→ **WHAT TO WORK ON**
Go through the data below and repeat it exactly, skipping each picture.

(Recorded data)
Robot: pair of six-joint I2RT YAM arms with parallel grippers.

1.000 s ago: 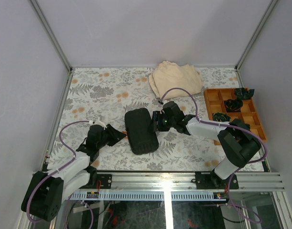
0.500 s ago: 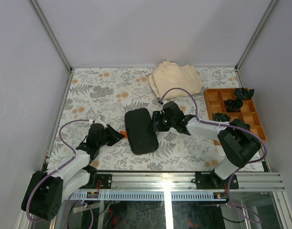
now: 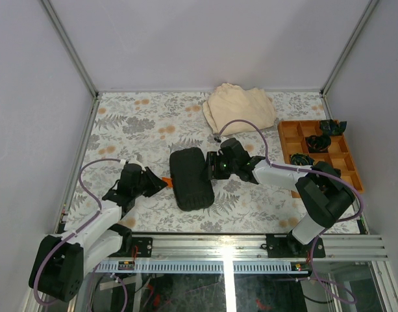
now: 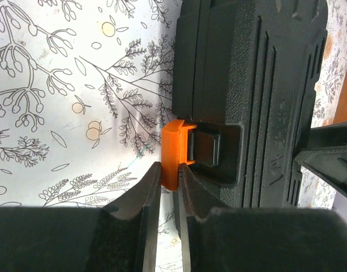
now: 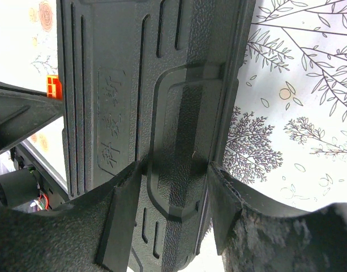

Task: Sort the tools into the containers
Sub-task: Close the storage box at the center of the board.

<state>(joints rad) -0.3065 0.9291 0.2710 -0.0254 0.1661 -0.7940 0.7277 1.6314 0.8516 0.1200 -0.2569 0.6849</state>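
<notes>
The black tool case (image 3: 191,177) lies closed in the middle of the table. Its orange latch (image 4: 174,148) sticks out of the left side. My left gripper (image 4: 168,171) is shut on that latch (image 3: 165,181), one finger on each face of it. My right gripper (image 5: 173,170) is shut on the case's opposite side, its jaws straddling a raised ridge of the lid (image 5: 184,113). In the top view the right gripper (image 3: 213,166) sits at the case's right edge and the left gripper (image 3: 160,182) at its left edge. No tools are in view.
A beige folded cloth (image 3: 239,107) lies at the back of the table. An orange compartment tray (image 3: 347,164) with a few small dark items stands at the right edge. Metal frame posts and grey walls enclose the floral table.
My left gripper's jaws have closed onto the orange latch and the left arm has drawn slightly back to the left. The right gripper and the case have stayed put.
</notes>
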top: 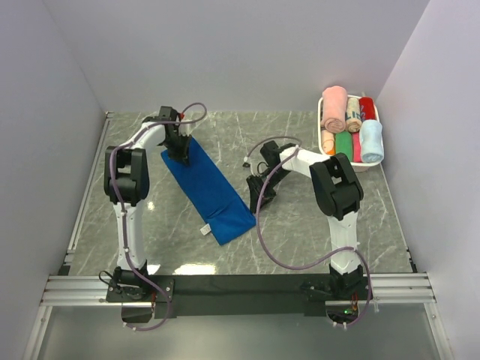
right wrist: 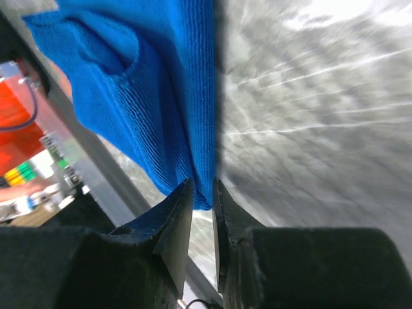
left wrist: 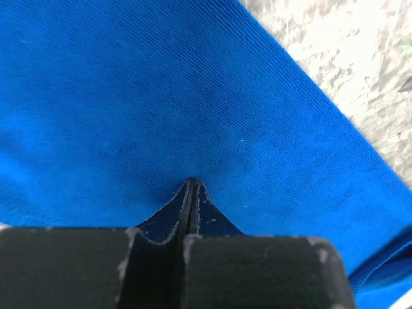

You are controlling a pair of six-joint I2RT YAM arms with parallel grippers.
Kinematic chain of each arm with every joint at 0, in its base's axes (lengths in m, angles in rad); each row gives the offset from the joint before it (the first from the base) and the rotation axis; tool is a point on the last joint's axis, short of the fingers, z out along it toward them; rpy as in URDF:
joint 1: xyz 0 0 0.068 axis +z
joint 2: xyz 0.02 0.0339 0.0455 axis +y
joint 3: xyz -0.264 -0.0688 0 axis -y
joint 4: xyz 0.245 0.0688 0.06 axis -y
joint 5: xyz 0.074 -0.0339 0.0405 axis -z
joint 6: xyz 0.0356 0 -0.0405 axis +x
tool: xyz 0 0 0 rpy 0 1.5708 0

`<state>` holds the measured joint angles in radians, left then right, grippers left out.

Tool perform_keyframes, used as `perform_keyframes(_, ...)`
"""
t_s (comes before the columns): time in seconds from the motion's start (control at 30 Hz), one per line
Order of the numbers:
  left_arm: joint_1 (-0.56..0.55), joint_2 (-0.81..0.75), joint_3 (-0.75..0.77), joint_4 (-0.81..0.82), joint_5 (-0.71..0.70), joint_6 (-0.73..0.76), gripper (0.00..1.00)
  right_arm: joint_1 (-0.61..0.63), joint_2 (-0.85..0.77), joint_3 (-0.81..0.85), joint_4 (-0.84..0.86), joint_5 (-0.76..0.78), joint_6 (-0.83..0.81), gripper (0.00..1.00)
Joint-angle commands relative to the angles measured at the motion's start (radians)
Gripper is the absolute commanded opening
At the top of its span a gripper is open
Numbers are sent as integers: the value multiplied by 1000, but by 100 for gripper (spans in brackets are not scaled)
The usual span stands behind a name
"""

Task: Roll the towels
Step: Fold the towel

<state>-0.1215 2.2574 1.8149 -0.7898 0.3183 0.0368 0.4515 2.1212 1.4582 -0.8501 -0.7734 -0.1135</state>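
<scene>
Finding the royal blue towel (top: 208,191) spread flat on the marbled table (top: 300,232), left of centre, with its long axis from 11 o'clock down to 5 o'clock. Carries a small white tag (top: 204,229) on its 7 o'clock edge, too small to read. Meets the left gripper (left wrist: 191,187) at the 11 o'clock end, fingers pressed together, tips on the cloth. Sits pinched at an edge by the right gripper (right wrist: 203,193). Leaves the pale blue towel (top: 371,141) rolled in the white basket (top: 367,166) at 2 o'clock
</scene>
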Motion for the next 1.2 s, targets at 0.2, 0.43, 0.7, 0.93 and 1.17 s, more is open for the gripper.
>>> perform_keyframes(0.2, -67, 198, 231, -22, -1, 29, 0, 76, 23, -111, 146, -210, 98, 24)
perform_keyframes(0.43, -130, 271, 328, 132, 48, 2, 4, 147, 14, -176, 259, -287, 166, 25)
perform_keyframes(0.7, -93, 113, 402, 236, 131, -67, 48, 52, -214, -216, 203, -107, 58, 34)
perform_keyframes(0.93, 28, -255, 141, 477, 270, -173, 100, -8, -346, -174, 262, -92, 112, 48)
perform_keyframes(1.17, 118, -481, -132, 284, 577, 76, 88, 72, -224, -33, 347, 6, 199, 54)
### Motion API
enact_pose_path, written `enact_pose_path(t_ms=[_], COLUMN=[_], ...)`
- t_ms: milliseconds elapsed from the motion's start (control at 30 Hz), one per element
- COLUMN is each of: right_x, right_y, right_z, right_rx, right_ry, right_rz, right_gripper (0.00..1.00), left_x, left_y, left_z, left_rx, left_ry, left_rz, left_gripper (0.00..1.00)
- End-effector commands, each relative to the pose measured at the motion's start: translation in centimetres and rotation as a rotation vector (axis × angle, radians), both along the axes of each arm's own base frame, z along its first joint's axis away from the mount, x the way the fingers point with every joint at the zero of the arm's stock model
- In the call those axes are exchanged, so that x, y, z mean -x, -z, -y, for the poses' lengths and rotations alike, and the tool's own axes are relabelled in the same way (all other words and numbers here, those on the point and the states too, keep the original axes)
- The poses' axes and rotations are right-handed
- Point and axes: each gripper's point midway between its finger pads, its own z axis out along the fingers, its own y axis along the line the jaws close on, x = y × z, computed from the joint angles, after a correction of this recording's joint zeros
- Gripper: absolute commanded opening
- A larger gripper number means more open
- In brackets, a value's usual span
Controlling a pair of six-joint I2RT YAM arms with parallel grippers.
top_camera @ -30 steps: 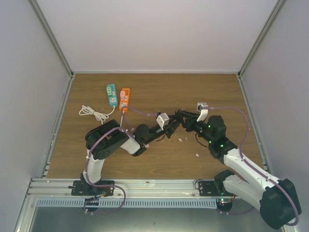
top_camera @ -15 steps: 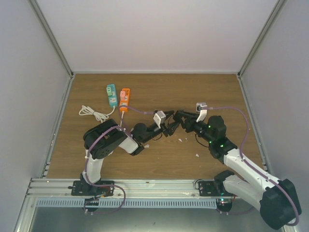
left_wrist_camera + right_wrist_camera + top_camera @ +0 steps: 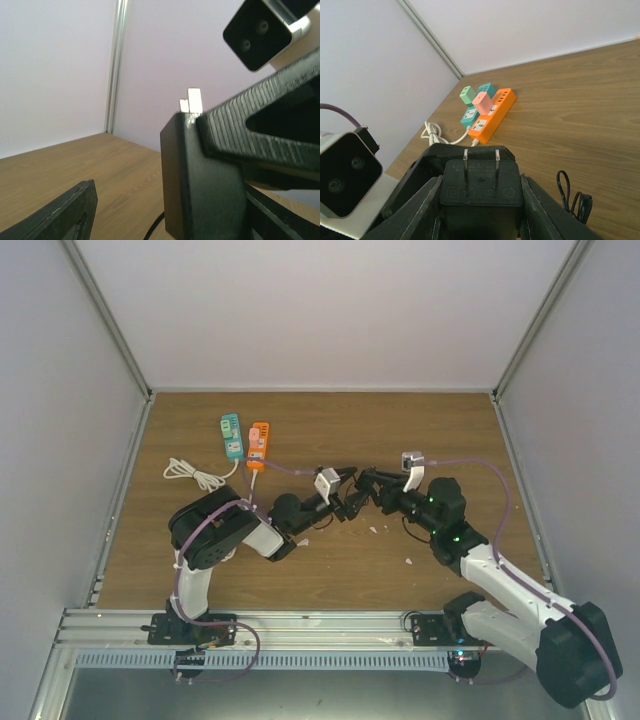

→ **ANSWER TO THE EXERCISE**
Robot: pair of six-joint I2RT YAM arms with parallel grippers.

1.000 s ago: 
0.500 s ago: 
now: 
now: 
now: 

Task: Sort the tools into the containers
Sub-task: Close the storage box at the center of the board.

<state>(joints rad) -0.3065 0.9291 0.2710 -0.0254 0.1661 -0.7940 0.7277 1.6314 0.8516 0.1200 -0.2569 0.6849</state>
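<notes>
The black tool case (image 3: 191,177) lies closed in the middle of the table. Its orange latch (image 4: 174,148) sticks out of the left side. My left gripper (image 4: 168,171) is shut on that latch (image 3: 165,181), one finger on each face of it. My right gripper (image 5: 173,170) is shut on the case's opposite side, its jaws straddling a raised ridge of the lid (image 5: 184,113). In the top view the right gripper (image 3: 213,166) sits at the case's right edge and the left gripper (image 3: 160,182) at its left edge. No tools are in view.
A beige folded cloth (image 3: 239,107) lies at the back of the table. An orange compartment tray (image 3: 347,164) with a few small dark items stands at the right edge. Metal frame posts and grey walls enclose the floral table.
My left gripper's jaws have closed onto the orange latch and the left arm has drawn slightly back to the left. The right gripper and the case have stayed put.
</notes>
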top: 
right wrist: 
left wrist: 

You are controlling a pair of six-joint I2RT YAM arms with parallel grippers.
Kinematic chain of each arm with every joint at 0, in its base's axes (lengths in m, angles in rad); each row gives the offset from the joint before it (the first from the base) and the rotation axis; tool is a point on the last joint's axis, short of the fingers, z out along it toward them; rpy as in URDF:
joint 1: xyz 0 0 0.068 axis +z
joint 2: xyz 0.02 0.0339 0.0455 axis +y
joint 3: xyz -0.264 -0.0688 0 axis -y
joint 4: xyz 0.245 0.0688 0.06 axis -y
joint 5: xyz 0.074 -0.0339 0.0405 axis -z
joint 6: xyz 0.0356 0 -0.0405 axis +x
tool: xyz 0 0 0 rpy 0 1.5708 0

`<state>` holds the measured joint angles in radians, left then right, grippers left out.

Tool perform_keyframes, used as `perform_keyframes(_, ...)`
"""
t_s (comes before the columns): time in seconds from the motion's start (control at 30 Hz), one per line
Order of the numbers:
  left_arm: joint_1 (-0.56..0.55), joint_2 (-0.81..0.75), joint_3 (-0.75..0.77), joint_4 (-0.81..0.82), joint_5 (-0.71..0.70), joint_6 (-0.73..0.76), gripper (0.00..1.00)
  right_arm: joint_1 (-0.61..0.63), joint_2 (-0.85..0.77), joint_3 (-0.81..0.85), joint_4 (-0.84..0.86), joint_5 (-0.76..0.78), joint_6 (-0.83..0.81), gripper (0.00..1.00)
Joint-angle commands relative to the angles measured at the motion's start (radians)
Gripper is the absolute commanded opening
At the top of its span a gripper is open
Numbers are sent as integers: the value multiplied by 1000, but by 100 for gripper (spans in brackets are not scaled)
The usual span stands behind a name
"""

Task: Roll the towels
Step: Fold the towel

<state>-0.1215 2.2574 1.8149 -0.7898 0.3183 0.0368 0.4515 2.1212 1.4582 -0.8501 -0.7734 -0.1135</state>
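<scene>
Finding the royal blue towel (top: 208,191) spread flat on the marbled table (top: 300,232), left of centre, with its long axis from 11 o'clock down to 5 o'clock. Carries a small white tag (top: 204,229) on its 7 o'clock edge, too small to read. Meets the left gripper (left wrist: 191,187) at the 11 o'clock end, fingers pressed together, tips on the cloth. Sits pinched at an edge by the right gripper (right wrist: 203,193). Leaves the pale blue towel (top: 371,141) rolled in the white basket (top: 367,166) at 2 o'clock
</scene>
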Motion for the next 1.2 s, targets at 0.2, 0.43, 0.7, 0.93 and 1.17 s, more is open for the gripper.
>>> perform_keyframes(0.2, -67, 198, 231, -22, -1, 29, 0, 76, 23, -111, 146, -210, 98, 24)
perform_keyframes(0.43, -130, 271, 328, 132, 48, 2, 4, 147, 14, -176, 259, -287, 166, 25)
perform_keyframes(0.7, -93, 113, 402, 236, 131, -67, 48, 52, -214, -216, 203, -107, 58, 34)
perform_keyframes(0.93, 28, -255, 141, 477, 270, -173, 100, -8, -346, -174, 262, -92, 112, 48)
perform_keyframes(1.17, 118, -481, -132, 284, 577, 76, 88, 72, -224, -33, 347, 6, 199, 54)
### Motion API
enact_pose_path, written `enact_pose_path(t_ms=[_], COLUMN=[_], ...)`
- t_ms: milliseconds elapsed from the motion's start (control at 30 Hz), one per element
- COLUMN is each of: right_x, right_y, right_z, right_rx, right_ry, right_rz, right_gripper (0.00..1.00), left_x, left_y, left_z, left_rx, left_ry, left_rz, left_gripper (0.00..1.00)
- End-effector commands, each relative to the pose measured at the motion's start: translation in centimetres and rotation as a rotation vector (axis × angle, radians), both along the axes of each arm's own base frame, z along its first joint's axis away from the mount, x the way the fingers point with every joint at the zero of the arm's stock model
- In the call those axes are exchanged, so that x, y, z mean -x, -z, -y, for the poses' lengths and rotations alike, and the tool's own axes are relabelled in the same way (all other words and numbers here, those on the point and the states too, keep the original axes)
- The poses' axes and rotations are right-handed
- Point and axes: each gripper's point midway between its finger pads, its own z axis out along the fingers, its own y axis along the line the jaws close on, x = y × z, computed from the joint angles, after a correction of this recording's joint zeros
- Gripper: absolute commanded opening
- A larger gripper number means more open
- In brackets, a value's usual span
Controlling a pair of six-joint I2RT YAM arms with parallel grippers.
top_camera @ -30 steps: 
top_camera @ -15 steps: 
left_wrist_camera + right_wrist_camera + top_camera @ +0 steps: 

With the output given, the exercise is complete.